▶ _Task item_:
Repeat all of the data word for word so that only the pictures are missing from the copy.

Start of Information supplied

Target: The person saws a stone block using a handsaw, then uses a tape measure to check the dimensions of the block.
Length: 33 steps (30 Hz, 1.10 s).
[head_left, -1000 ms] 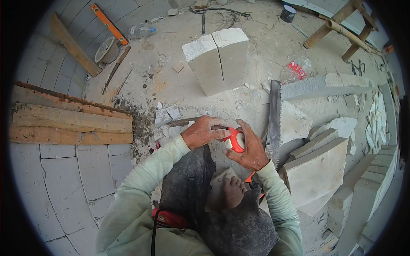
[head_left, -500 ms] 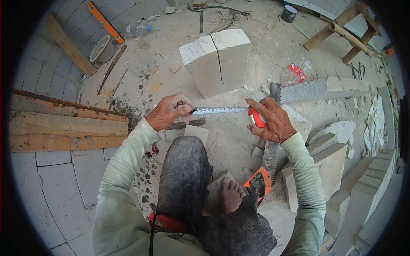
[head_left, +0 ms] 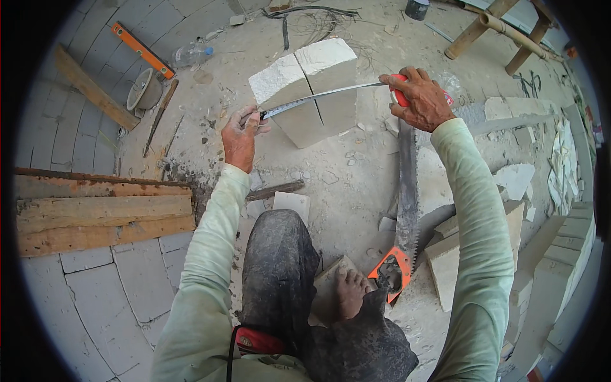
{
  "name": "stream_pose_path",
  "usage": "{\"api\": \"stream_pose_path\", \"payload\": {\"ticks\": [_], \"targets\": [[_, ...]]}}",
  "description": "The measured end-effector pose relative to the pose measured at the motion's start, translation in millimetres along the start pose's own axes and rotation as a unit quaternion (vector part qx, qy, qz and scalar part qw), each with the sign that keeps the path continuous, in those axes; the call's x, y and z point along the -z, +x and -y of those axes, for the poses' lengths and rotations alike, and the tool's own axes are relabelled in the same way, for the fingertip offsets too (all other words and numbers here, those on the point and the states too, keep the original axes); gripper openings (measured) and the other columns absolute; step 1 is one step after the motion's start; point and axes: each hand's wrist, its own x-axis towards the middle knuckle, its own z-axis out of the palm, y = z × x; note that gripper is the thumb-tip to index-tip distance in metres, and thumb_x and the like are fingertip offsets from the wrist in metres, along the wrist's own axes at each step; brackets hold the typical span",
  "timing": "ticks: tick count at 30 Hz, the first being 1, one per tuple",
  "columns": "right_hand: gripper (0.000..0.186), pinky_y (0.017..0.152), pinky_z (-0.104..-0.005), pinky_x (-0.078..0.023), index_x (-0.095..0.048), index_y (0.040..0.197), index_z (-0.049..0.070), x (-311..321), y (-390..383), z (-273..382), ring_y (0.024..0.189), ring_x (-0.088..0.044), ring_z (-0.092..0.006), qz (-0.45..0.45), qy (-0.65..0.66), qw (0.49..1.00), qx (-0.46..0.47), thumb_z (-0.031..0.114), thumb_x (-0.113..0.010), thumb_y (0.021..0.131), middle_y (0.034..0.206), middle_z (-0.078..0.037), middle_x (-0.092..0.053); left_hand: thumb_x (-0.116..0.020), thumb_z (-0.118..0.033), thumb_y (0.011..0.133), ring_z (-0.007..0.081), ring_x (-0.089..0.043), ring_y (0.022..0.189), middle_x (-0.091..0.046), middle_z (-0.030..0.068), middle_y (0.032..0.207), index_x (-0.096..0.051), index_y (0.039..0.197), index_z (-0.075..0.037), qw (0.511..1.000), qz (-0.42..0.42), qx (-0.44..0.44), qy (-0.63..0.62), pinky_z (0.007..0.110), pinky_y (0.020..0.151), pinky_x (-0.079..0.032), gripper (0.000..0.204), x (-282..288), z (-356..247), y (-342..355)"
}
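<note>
My left hand pinches the end of a tape measure's blade, just beside the left edge of a pale block. Closed around the red tape case, my right hand is raised beyond the block's right side. The blade runs between both hands, slightly bowed, in front of the upper part of the light grey block, which has a dark cut down its middle. A hand saw with an orange handle lies on the floor below my right hand, near my bare foot.
Stacked wooden boards lie at the left. Cut block pieces are on the right under my forearm. Farther off are a bucket, an orange spirit level, a plastic bottle and a wooden trestle.
Both hands have moved up and away from me, the right one farther. More blade is drawn out, and it now slants across the block instead of lying in front of its base.
</note>
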Motion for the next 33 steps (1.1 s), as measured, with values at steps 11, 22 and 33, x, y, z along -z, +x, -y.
{"api": "stream_pose_path", "payload": {"ticks": [11, 22, 33], "targets": [[0.059, 0.096, -0.0438, -0.047, -0.055, 0.129, 0.027, -6.3, 15.3, -18.5, 0.112, -0.052, -0.0316, -0.008, 0.002, 1.000, -0.010, 0.021, -0.065, 0.071, 0.116, -0.011, -0.051, -0.066, -0.009, 0.090, 0.0201, -0.067, 0.085, -0.065, 0.0159, 0.099, -0.059, 0.113, 0.011, 0.994, -0.061, -0.069, 0.055, 0.030, 0.076, -0.058, 0.031, -15.5, 3.5, 3.0], [0.048, 0.084, -0.0490, -0.047, -0.059, 0.120, 0.017, 12.0, 12.3, -15.4, 0.103, -0.054, -0.0373, 0.020, 0.102, 0.994, 0.017, 0.025, -0.063, 0.073, 0.104, -0.017, -0.055, -0.067, -0.012, 0.090, 0.0220, -0.068, 0.083, -0.064, 0.0182, 0.102, -0.055, 0.116, 0.014, 0.991, -0.068, -0.094, 0.074, 0.030, 0.076, -0.056, 0.038, -15.3, 8.9, 3.5], [0.053, 0.095, -0.0411, -0.049, -0.060, 0.127, 0.025, -8.3, 20.2, -13.7, 0.112, -0.054, -0.0282, -0.004, 0.012, 1.000, -0.027, 0.021, -0.066, 0.074, 0.116, -0.009, -0.054, -0.064, -0.012, 0.092, 0.0207, -0.067, 0.080, -0.064, 0.0157, 0.095, -0.058, 0.109, 0.011, 0.991, -0.084, -0.078, 0.067, 0.031, 0.074, -0.058, 0.029, -18.2, 15.8, 3.4]]}}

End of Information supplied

▶ _Answer to this task_:
Target: The person saws a stone block using a handsaw, then uses a tape measure to check the dimensions of the block.
Length: 33 steps (30 Hz, 1.10 s).
[head_left, -1000 ms] 
[head_left, -500 ms] 
[head_left, +0 ms] 
{
  "name": "stream_pose_path",
  "usage": "{\"api\": \"stream_pose_path\", \"payload\": {\"ticks\": [_], \"targets\": [[_, ...]]}}",
  "description": "The measured end-effector pose relative to the pose measured at the motion's start, translation in millimetres along the start pose's own axes and rotation as a unit quaternion (vector part qx, qy, qz and scalar part qw), each with the sign that keeps the path continuous, in those axes; the call's x, y and z point along the -z, +x and -y of those axes, for the poses' lengths and rotations alike, and the tool's own axes are relabelled in the same way, for the fingertip offsets too (all other words and numbers here, those on the point and the states too, keep the original axes); gripper openings (measured) and the other columns absolute; step 1 is one step after the motion's start; point and axes: each hand's wrist, its own x-axis towards the middle knuckle, its own z-axis out of the palm, y = z × x; note that gripper is the thumb-tip to index-tip distance in metres, and thumb_x and the like are fingertip offsets from the wrist in metres, along the wrist's own axes at each step; brackets hold the typical span",
  "timing": "ticks: tick count at 30 Hz, the first being 1, one per tuple",
  "columns": "right_hand: gripper (0.000..0.186), pinky_y (0.017..0.152), pinky_z (-0.104..-0.005), pinky_x (-0.078..0.023), index_x (-0.095..0.048), index_y (0.040..0.197), index_z (-0.049..0.070), x (-311..321), y (-390..383), z (-273..382), ring_y (0.024..0.189), ring_x (-0.088..0.044), ring_z (-0.092..0.006), qz (-0.45..0.45), qy (-0.65..0.66), qw (0.49..1.00), qx (-0.46..0.47), thumb_z (-0.031..0.114), thumb_x (-0.113..0.010), thumb_y (0.021..0.131), middle_y (0.034..0.206), middle_z (-0.078..0.037), middle_x (-0.092..0.053); left_hand: thumb_x (-0.116..0.020), thumb_z (-0.118..0.033), thumb_y (0.011..0.133), ring_z (-0.007..0.081), ring_x (-0.089..0.043), ring_y (0.022..0.189), middle_x (-0.091..0.046), middle_z (-0.030..0.068), middle_y (0.032..0.207), index_x (-0.096..0.051), index_y (0.039..0.197), index_z (-0.075..0.037), qw (0.511..1.000), qz (-0.42..0.42), qx (-0.44..0.44), qy (-0.63..0.62), pinky_z (0.007..0.110), pinky_y (0.020..0.151), pinky_x (-0.079..0.032), gripper (0.000..0.204), x (-282..288), z (-356..247), y (-342..355)"
}
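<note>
My left hand pinches the end of a tape measure's blade, just beside the left edge of a pale block. Closed around the red tape case, my right hand is raised beyond the block's right side. The blade runs between both hands, slightly bowed, in front of the upper part of the light grey block, which has a dark cut down its middle. A hand saw with an orange handle lies on the floor below my right hand, near my bare foot.
Stacked wooden boards lie at the left. Cut block pieces are on the right under my forearm. Farther off are a bucket, an orange spirit level, a plastic bottle and a wooden trestle.
Both hands have moved up and away from me, the right one farther. More blade is drawn out, and it now slants across the block instead of lying in front of its base.
</note>
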Motion for the next 33 steps (1.1 s), as measured, with values at steps 11, 22 and 33, x, y, z along -z, +x, -y.
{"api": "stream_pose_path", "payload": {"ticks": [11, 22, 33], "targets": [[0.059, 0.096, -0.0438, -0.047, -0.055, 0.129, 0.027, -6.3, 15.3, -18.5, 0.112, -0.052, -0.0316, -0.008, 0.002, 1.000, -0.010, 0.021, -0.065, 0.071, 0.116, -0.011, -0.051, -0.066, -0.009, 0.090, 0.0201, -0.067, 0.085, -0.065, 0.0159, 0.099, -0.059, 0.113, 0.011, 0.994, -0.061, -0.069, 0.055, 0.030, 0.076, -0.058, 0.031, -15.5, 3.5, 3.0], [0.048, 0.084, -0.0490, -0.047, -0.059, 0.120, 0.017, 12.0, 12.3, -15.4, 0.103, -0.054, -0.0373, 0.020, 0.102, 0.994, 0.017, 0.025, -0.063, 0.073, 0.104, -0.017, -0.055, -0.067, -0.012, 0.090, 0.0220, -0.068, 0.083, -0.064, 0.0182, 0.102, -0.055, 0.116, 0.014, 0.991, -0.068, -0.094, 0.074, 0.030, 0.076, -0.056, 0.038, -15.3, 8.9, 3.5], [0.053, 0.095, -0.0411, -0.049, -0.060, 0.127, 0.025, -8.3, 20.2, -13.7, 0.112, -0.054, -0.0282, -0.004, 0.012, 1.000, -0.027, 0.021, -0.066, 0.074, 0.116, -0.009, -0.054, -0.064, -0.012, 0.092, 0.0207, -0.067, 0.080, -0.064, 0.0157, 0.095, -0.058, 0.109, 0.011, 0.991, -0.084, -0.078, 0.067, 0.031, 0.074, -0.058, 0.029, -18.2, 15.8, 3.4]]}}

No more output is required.